• **GIVEN INFORMATION**:
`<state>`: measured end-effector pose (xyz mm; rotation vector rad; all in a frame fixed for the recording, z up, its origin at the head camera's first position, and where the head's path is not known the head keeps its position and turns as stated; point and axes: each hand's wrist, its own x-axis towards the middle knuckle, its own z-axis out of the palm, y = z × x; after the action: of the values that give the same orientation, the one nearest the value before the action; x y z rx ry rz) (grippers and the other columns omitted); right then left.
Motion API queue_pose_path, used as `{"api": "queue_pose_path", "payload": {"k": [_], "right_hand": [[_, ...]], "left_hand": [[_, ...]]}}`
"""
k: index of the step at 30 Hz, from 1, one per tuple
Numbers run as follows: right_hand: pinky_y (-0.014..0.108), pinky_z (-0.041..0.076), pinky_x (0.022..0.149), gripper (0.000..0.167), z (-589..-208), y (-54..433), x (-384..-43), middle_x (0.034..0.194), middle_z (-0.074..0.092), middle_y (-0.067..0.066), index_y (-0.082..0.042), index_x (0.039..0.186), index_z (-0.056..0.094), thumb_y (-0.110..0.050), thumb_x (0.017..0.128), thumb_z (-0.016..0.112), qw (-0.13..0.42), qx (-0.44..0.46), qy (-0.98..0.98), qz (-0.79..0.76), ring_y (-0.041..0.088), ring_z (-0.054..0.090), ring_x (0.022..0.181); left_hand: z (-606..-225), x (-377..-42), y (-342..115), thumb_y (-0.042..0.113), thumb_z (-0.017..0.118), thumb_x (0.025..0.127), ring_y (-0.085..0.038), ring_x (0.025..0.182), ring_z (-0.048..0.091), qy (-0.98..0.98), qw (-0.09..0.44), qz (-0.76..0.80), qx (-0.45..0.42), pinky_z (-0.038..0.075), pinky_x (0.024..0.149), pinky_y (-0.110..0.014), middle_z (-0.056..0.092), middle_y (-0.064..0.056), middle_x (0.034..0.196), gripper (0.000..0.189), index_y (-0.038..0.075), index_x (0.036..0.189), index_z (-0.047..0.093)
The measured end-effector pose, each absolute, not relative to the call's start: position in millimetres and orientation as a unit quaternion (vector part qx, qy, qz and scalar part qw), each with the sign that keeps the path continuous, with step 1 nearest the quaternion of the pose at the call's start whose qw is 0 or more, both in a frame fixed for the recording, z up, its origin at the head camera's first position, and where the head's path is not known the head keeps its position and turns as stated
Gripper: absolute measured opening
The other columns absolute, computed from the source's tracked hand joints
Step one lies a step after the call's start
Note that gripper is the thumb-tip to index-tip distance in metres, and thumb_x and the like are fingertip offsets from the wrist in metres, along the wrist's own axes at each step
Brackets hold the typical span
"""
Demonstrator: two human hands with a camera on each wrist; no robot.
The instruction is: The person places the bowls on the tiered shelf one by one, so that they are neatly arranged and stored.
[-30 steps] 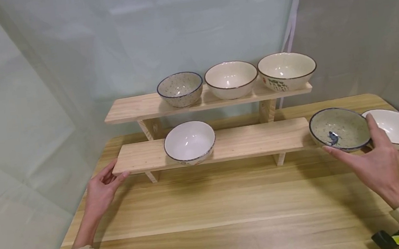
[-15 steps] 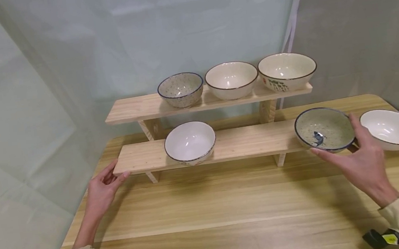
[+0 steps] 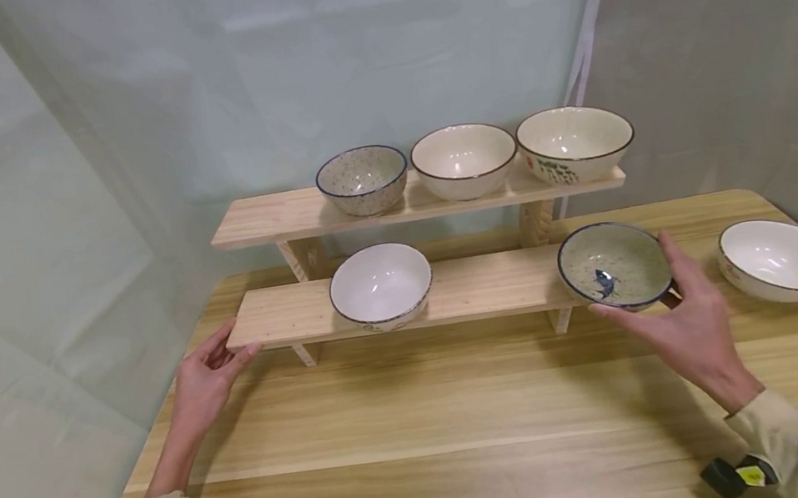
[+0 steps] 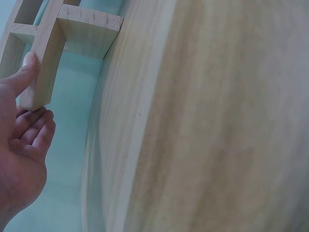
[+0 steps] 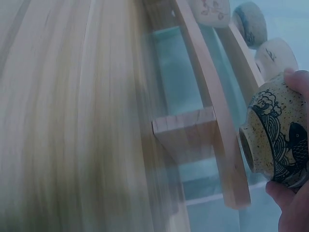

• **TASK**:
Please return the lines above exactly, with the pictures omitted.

• **ANSWER TO THE PROBLEM**:
`<state>`: measured end-effector pose (xyz mm; rotation vector rad; all in a frame fixed for the recording, z up, its origin at the head camera's first position, and where the head's path is not known the head keeps its position and turns as stated; point and axes: each hand's wrist, its own x-axis towards the middle knuckle, its own z-axis out of the palm, y = z × x; after the action: of the values that give the same orientation, the one nearest the value before the action; x y z rx ry rz) (grippers and the other columns omitted); right then left.
Motion API queue_pose_path, used as `{"api": "queue_pose_path", "payload": {"k": [_], "right_hand": [[_, ...]], "left_hand": [[_, ...]]}}`
"""
k: index of the step at 30 Hz, from 1, one per tuple
Numbers run as follows: right_hand: pinky_y (-0.014..0.108), pinky_z (-0.041..0.076), pinky_x (0.022..0.149), gripper (0.000..0.167), z (-589..-208), y (-54..433), x (-384..-43), middle_x (0.034..0.194), middle_z (-0.074..0.092), middle_y (-0.067..0.066), index_y (-0.082..0.042), index_x (0.039..0.186), index_z (-0.056..0.094), thumb_y (-0.110..0.050), thumb_x (0.017..0.128), thumb_z (-0.016..0.112), qw (-0.13..0.42), qx (-0.44..0.46), qy (-0.98..0.98), qz (-0.79..0.76), ring_y (-0.041..0.088), ring_z (-0.054..0.090), ring_x (0.022..0.181); left_hand: z (-606..-225), x (-377..-42), y (-342..115), thumb_y (-0.042..0.113), thumb_z (-0.017..0.118), thumb_x (0.025..0.127), ring_y (-0.085..0.038), ring_x (0.025..0.182), ring_z (-0.048..0.091), qy (-0.98..0.98), qw (-0.09..0.44), qz (-0.76..0.80), qx (-0.45..0.42), pinky_z (-0.038..0.075), pinky_x (0.024..0.149), pinky_y (-0.110..0.014), middle_z (-0.056..0.092), middle_y (-0.064..0.056), middle_x (0.034..0.196), gripper (0.000..0.189), index_y (-0.038..0.075), index_x (0.036..0.189), index_z (-0.047..0.093)
The measured end-effector pose, each absolute, not relative to the call's start: position in millimetres and orientation as a unit quaternion (vector part qx, qy, qz and scalar part qw), each with the sign that keeps the path continuous, with step 1 nearest the quaternion of the pose at the call's start whose qw is 0 or more, both in a frame fixed for the recording, z up, its origin at the head camera's first position, and where the head's path is not known the head keeps its position and turns as stated
Gripper: absolute measured opening
The other columns absolute, computed from the source's tracked hand joints
Step one lies a step after the call's start
Note that gripper is the thumb-tip to index-tip distance in metres, and thumb_x and the like are fingertip offsets from the wrist in metres, along the wrist's own axes at each step
Brackets hold the typical span
"""
Demonstrator: two human hands with a camera on each wrist; no robot.
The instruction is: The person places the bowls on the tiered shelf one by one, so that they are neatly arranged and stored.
[-30 steps] 
[-15 steps] 
[+0 steps] 
[+0 steps] 
[+0 steps] 

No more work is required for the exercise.